[PATCH] KVM: x86: Add kvm_x86_ops hook to short circuit emulation

From: Sean Christopherson <sean.j.christopherson@intel.com>
To: Paolo Bonzini <pbonzini@redhat.com>
Cc: Sean Christopherson <sean.j.christopherson@intel.com>,
	Vitaly Kuznetsov <vkuznets@redhat.com>,
	Wanpeng Li <wanpengli@tencent.com>,
	Jim Mattson <jmattson@google.com>, Joerg Roedel <joro@8bytes.org>,
	kvm@vger.kernel.org, linux-kernel@vger.kernel.org,
	Tom Lendacky <thomas.lendacky@amd.com>
Subject: [PATCH] KVM: x86: Add kvm_x86_ops hook to short circuit emulation
Date: Tue, 15 Sep 2020 16:27:02 -0700	[thread overview]
Message-ID: <20200915232702.15945-1-sean.j.christopherson@intel.com> (raw)

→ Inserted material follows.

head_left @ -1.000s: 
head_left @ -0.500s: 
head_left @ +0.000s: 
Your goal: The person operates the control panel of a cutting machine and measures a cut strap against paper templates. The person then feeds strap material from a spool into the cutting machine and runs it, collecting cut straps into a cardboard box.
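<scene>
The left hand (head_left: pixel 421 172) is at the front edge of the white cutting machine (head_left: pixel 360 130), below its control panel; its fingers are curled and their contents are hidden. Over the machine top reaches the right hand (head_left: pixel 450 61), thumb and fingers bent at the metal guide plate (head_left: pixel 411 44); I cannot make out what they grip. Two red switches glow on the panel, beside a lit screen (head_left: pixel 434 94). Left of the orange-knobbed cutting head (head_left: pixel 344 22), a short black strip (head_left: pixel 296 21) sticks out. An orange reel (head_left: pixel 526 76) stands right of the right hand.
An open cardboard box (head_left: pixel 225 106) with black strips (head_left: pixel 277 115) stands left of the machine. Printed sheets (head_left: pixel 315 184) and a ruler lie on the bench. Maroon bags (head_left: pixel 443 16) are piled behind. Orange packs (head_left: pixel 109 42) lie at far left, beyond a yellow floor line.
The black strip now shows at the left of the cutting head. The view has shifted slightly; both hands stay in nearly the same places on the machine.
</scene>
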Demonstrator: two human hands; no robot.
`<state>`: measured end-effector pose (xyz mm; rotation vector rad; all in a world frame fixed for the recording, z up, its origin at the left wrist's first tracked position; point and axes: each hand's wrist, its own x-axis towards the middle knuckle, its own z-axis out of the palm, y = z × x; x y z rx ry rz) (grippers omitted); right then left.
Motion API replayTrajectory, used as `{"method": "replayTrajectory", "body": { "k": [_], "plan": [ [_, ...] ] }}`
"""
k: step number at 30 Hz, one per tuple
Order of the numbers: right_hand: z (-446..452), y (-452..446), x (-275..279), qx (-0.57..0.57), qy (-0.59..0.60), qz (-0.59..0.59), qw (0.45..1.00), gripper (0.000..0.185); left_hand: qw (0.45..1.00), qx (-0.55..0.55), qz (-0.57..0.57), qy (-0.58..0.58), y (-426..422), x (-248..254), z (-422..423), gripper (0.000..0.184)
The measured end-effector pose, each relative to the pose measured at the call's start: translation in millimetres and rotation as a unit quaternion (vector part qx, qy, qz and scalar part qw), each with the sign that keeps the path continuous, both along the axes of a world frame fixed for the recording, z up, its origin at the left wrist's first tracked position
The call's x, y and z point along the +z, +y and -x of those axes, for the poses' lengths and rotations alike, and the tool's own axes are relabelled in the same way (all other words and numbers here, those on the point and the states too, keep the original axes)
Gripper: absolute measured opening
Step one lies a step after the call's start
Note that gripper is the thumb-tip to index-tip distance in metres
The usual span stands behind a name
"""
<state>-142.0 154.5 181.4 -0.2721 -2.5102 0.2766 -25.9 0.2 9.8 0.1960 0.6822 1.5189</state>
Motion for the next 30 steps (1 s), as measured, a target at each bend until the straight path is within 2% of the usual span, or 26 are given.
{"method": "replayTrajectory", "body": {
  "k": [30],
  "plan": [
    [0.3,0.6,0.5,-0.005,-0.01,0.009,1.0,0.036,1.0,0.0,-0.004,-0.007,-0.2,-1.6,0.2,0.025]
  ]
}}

Replace the existing kvm_x86_ops.need_emulation_on_page_fault() with a
more generic is_emulatable(), and unconditionally call the new function
in x86_emulate_instruction().

KVM will use the generic hook to support multiple security related
technologies that prevent emulation in one way or another.  Similar to
the existing AMD #NPF case where emulation of the current instruction is
not possible due to lack of information, AMD's SEV-ES and Intel's SGX
and TDX will introduce scenarios where emulation is impossible due to
the guest's register state being inaccessible.  And again similar to the
existing #NPF case, emulation can be initiated by kvm_mmu_page_fault(),
i.e. outside of the control of vendor-specific code.

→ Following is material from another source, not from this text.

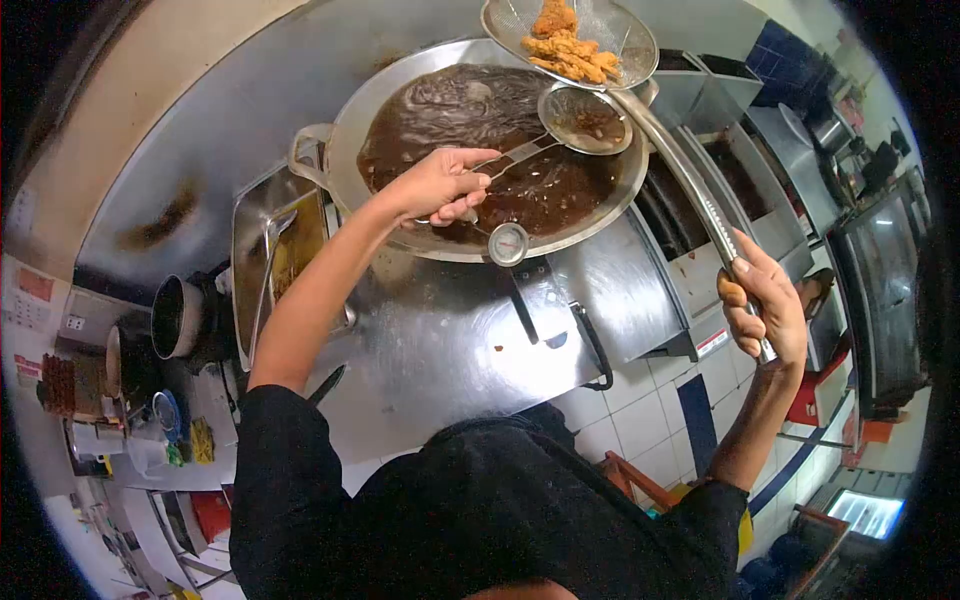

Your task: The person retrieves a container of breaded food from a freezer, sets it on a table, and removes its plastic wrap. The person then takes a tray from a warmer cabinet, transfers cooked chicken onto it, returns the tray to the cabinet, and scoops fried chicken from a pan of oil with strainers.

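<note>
A wide metal pan [345,160] full of dark oil [450,100] stands before me. My left hand [450,187] is closed round the wire handle of a small mesh strainer [588,120], whose bowl hangs over the oil at the right with dark bits in it. Higher up, at the pan's far right edge, a large skimmer [635,50] carries several golden fried pieces [570,45]. Its long metal handle runs down to my right hand [765,297], which is wrapped round the end. A dial thermometer [508,243] sits at the pan's near rim.
Left of the pan is a rectangular metal tray [245,215] with a utensil in it. Fryer wells [735,180] adjoin on the right. A steel counter [440,340] lies between me and the pan. A black pot [178,315] stands further left.
</note>
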`<move>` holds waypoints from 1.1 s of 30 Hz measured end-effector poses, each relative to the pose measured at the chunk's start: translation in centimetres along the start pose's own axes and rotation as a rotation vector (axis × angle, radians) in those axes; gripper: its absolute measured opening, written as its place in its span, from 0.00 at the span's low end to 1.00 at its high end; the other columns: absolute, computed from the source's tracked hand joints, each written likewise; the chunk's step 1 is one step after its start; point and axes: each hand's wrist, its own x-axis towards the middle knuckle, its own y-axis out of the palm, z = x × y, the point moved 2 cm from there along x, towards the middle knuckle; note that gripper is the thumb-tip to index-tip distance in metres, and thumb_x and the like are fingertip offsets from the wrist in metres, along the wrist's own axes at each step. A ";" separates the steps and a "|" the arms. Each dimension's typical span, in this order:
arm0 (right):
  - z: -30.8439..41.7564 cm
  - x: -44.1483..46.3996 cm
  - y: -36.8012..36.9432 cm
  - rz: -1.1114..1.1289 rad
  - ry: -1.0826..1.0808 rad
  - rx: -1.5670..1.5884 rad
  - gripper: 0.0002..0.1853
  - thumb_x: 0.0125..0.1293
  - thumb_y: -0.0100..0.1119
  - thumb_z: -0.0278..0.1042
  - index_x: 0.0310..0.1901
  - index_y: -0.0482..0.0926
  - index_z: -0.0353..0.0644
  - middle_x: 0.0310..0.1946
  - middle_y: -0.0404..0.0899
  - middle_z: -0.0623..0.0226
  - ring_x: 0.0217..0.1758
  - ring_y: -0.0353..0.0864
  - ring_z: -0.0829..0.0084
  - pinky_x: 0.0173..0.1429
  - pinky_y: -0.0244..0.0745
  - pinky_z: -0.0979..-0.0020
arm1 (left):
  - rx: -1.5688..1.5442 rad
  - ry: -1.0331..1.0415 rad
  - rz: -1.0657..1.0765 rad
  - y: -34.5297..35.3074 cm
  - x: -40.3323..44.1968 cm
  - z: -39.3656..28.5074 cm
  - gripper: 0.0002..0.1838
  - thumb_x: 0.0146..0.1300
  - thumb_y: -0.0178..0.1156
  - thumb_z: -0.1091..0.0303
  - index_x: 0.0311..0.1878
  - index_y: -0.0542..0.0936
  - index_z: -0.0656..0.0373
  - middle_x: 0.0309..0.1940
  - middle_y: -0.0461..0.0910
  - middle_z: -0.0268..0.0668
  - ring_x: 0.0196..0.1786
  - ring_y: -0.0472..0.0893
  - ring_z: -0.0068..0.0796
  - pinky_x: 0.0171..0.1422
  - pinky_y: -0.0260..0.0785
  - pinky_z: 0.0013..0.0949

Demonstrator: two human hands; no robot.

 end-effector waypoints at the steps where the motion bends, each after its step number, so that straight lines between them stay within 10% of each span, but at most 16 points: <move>1: 0.0 0.0 0.0 -0.004 0.002 0.006 0.26 0.73 0.48 0.35 0.70 0.59 0.42 0.21 0.66 0.72 0.08 0.55 0.89 0.06 0.52 0.84 | 0.000 0.001 -0.002 -0.1 -0.3 -0.1 0.31 0.69 0.52 0.70 0.74 0.56 0.61 0.21 0.67 0.27 0.13 0.61 0.10 0.12 0.52 0.19; 11: 0.1 0.1 0.1 -0.006 -0.001 -0.025 0.27 0.72 0.48 0.35 0.71 0.57 0.43 0.21 0.65 0.73 0.08 0.55 0.89 0.06 0.52 0.84 | 0.296 0.011 -0.421 -8.2 -5.1 -0.7 0.31 0.69 0.48 0.74 0.74 0.53 0.64 0.19 0.68 0.27 0.12 0.61 0.12 0.11 0.53 0.20; 14: 0.1 0.2 0.1 0.039 -0.010 -0.017 0.28 0.72 0.48 0.35 0.71 0.57 0.42 0.22 0.65 0.73 0.09 0.55 0.89 0.07 0.52 0.84 | 0.544 -0.106 -0.533 -14.4 -5.1 1.5 0.32 0.65 0.50 0.74 0.72 0.57 0.65 0.23 0.77 0.39 0.18 0.75 0.28 0.19 0.68 0.33; 16: 0.4 -0.2 0.6 -0.039 0.007 -0.044 0.29 0.72 0.48 0.32 0.72 0.55 0.40 0.21 0.65 0.72 0.10 0.56 0.89 0.07 0.49 0.85 | 1.405 0.226 -0.622 -19.7 -2.4 4.7 0.30 0.59 0.54 0.76 0.66 0.65 0.68 0.34 0.82 0.54 0.36 0.83 0.51 0.37 0.76 0.46; 18: 0.4 -0.3 0.5 -0.030 0.011 -0.047 0.30 0.72 0.48 0.32 0.72 0.54 0.40 0.23 0.64 0.73 0.11 0.56 0.90 0.07 0.52 0.85 | 1.298 -0.097 -0.650 -15.1 -3.4 2.0 0.26 0.53 0.56 0.79 0.59 0.72 0.69 0.44 0.79 0.61 0.51 0.78 0.61 0.53 0.72 0.50; 23: 0.4 -0.5 -0.6 0.128 0.039 0.050 0.16 0.72 0.51 0.33 0.58 0.65 0.44 0.24 0.66 0.76 0.13 0.58 0.90 0.11 0.57 0.85 | 1.300 0.013 -0.491 -11.9 -0.4 3.6 0.27 0.53 0.56 0.81 0.60 0.73 0.68 0.47 0.78 0.62 0.53 0.78 0.59 0.55 0.70 0.48; 27: 0.3 -0.9 -0.8 0.027 0.032 0.027 0.26 0.72 0.49 0.32 0.70 0.58 0.41 0.24 0.67 0.72 0.12 0.60 0.90 0.09 0.54 0.86 | 1.171 0.082 -0.438 -10.6 1.4 5.1 0.29 0.58 0.56 0.76 0.65 0.69 0.68 0.49 0.77 0.62 0.55 0.76 0.59 0.58 0.69 0.47; 29: 0.5 -0.9 -0.5 0.041 0.000 -0.001 0.27 0.72 0.48 0.32 0.70 0.57 0.39 0.23 0.66 0.71 0.11 0.60 0.89 0.08 0.52 0.85 | 1.144 0.171 -0.365 -10.4 3.0 5.6 0.28 0.61 0.53 0.75 0.67 0.67 0.67 0.39 0.81 0.59 0.41 0.83 0.53 0.45 0.73 0.46; 31: 0.6 -0.9 -1.1 0.090 0.021 0.005 0.24 0.72 0.50 0.34 0.68 0.60 0.43 0.24 0.66 0.73 0.12 0.59 0.89 0.09 0.57 0.84 | 0.830 -0.184 -0.283 -6.7 2.4 2.5 0.29 0.63 0.50 0.76 0.69 0.64 0.67 0.25 0.80 0.49 0.21 0.79 0.37 0.26 0.70 0.39; 33: 0.7 -0.7 -1.0 0.099 0.000 0.027 0.24 0.72 0.49 0.34 0.68 0.60 0.43 0.23 0.66 0.74 0.11 0.58 0.89 0.08 0.57 0.84 | 0.612 -0.106 -0.250 -4.8 2.3 1.6 0.30 0.64 0.48 0.77 0.71 0.60 0.68 0.15 0.71 0.35 0.12 0.66 0.21 0.15 0.59 0.31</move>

While the cause and architecturally visible behavior of the various
cases are different, e.g. SGX will inject a #UD, AMD #NPF is a clean
resume or complete shutdown, and SEV-ES and TDX "return" an error, the
impact on the common emulation code is identical: KVM must stop
emulation immediately and resume the guest.

Query is_emulatable() in handle_ud() as well so that the
force_emulation_prefix code doesn't incorrectly modify RIP before
calling emulate_instruction() in the absurdly unlikely scenario that
KVM encounters forced emulation in conjunction with "do not emulate".

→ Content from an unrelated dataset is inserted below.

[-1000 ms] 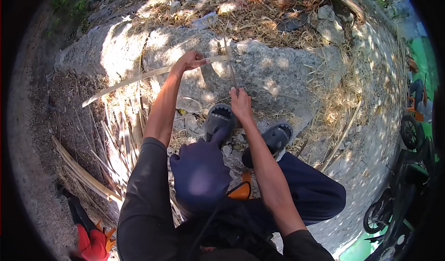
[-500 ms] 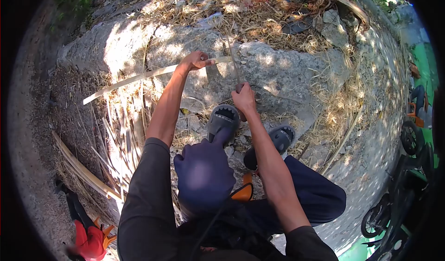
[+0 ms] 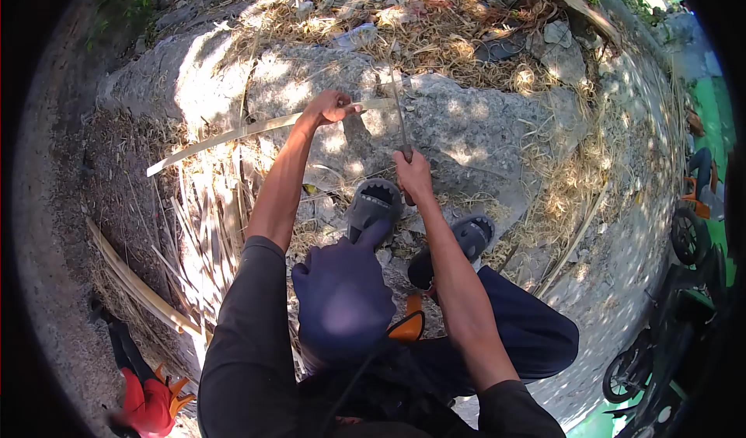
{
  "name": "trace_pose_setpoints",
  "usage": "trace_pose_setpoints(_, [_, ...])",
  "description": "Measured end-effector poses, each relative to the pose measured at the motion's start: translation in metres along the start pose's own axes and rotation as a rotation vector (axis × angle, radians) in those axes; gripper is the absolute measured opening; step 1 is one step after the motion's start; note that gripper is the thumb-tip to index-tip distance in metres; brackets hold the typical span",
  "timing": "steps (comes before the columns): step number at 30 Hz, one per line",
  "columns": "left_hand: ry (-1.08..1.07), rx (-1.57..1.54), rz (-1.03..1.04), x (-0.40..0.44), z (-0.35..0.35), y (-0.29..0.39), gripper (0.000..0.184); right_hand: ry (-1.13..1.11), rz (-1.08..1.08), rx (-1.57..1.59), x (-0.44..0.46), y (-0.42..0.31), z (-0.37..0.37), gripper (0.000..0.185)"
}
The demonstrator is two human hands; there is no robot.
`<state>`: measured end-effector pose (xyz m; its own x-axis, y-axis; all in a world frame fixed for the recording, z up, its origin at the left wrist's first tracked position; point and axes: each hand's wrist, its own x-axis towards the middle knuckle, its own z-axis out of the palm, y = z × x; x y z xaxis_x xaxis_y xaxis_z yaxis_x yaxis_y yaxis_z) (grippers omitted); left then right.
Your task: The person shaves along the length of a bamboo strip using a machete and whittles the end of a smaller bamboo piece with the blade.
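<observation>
My left hand [image 3: 332,108] is closed around a long, flat, pale strip [image 3: 241,131] that looks like split bamboo. The strip runs off to the left and bends down slightly; its short right end reaches the blade. In my right hand [image 3: 414,177] is the dark handle of a long knife [image 3: 397,96]. Its thin blade points away from me, nearly edge-on, and crosses the strip's right end. Whether the edge touches or bites into the strip is unclear. Both hands are above a large grey rock [image 3: 474,119].
My sandalled feet [image 3: 374,209] stand just below the hands. Loose pale strips [image 3: 210,236] lie at left, beside thicker split poles [image 3: 136,282]. Shavings [image 3: 435,41] cover the ground behind the rock. A person in red [image 3: 148,399] is at lower left; motorcycles [image 3: 684,298] stand at right.
My right hand and the knife have shifted slightly down and right. The strip and my left hand have moved a little rightward too, with both grips kept.
</observation>
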<state>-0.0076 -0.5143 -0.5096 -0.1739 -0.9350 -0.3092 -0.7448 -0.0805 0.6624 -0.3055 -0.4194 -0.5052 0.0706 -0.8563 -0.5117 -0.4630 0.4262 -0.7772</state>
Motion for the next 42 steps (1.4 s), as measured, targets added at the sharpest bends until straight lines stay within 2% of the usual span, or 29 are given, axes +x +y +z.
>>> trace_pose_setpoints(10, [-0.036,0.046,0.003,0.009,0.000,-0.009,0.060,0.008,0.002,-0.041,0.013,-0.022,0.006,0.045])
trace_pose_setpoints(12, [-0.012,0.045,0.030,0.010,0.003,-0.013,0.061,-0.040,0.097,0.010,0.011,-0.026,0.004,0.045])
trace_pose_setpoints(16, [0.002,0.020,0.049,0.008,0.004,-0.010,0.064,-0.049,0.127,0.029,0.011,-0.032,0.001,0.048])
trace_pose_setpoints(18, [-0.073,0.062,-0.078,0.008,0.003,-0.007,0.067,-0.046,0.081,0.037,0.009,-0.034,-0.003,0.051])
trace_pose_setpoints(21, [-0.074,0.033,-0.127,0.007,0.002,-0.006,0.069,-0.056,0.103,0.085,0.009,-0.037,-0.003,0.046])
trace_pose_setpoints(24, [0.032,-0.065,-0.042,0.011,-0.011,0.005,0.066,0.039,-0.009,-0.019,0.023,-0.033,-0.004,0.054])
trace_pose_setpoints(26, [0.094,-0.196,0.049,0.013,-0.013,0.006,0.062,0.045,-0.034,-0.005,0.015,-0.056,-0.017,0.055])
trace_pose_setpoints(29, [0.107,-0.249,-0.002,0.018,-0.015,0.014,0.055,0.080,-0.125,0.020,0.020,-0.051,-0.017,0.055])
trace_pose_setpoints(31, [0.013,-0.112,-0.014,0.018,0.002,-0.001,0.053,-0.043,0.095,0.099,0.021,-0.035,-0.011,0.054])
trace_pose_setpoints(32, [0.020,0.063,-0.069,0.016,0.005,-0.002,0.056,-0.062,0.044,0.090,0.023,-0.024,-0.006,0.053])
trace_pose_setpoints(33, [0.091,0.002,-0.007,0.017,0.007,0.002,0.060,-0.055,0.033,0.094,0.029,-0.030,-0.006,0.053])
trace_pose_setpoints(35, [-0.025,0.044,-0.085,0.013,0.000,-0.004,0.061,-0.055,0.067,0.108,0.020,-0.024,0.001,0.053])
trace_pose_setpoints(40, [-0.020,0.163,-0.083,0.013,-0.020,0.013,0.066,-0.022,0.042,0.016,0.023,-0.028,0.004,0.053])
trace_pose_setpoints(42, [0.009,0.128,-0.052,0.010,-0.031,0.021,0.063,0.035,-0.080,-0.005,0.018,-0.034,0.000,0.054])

Cc: Tom Lendacky <thomas.lendacky@amd.com>
Signed-off-by: Sean Christopherson <sean.j.christopherson@intel.com>
---
 arch/x86/include/asm/kvm_host.h |  2 +-
 arch/x86/kvm/mmu/mmu.c          | 12 ------------
 arch/x86/kvm/svm/svm.c          | 31 ++++++++++++++++++-------------
 arch/x86/kvm/vmx/vmx.c          | 12 ++++++------
 arch/x86/kvm/x86.c              |  9 ++++++++-
 5 files changed, 33 insertions(+), 33 deletions(-)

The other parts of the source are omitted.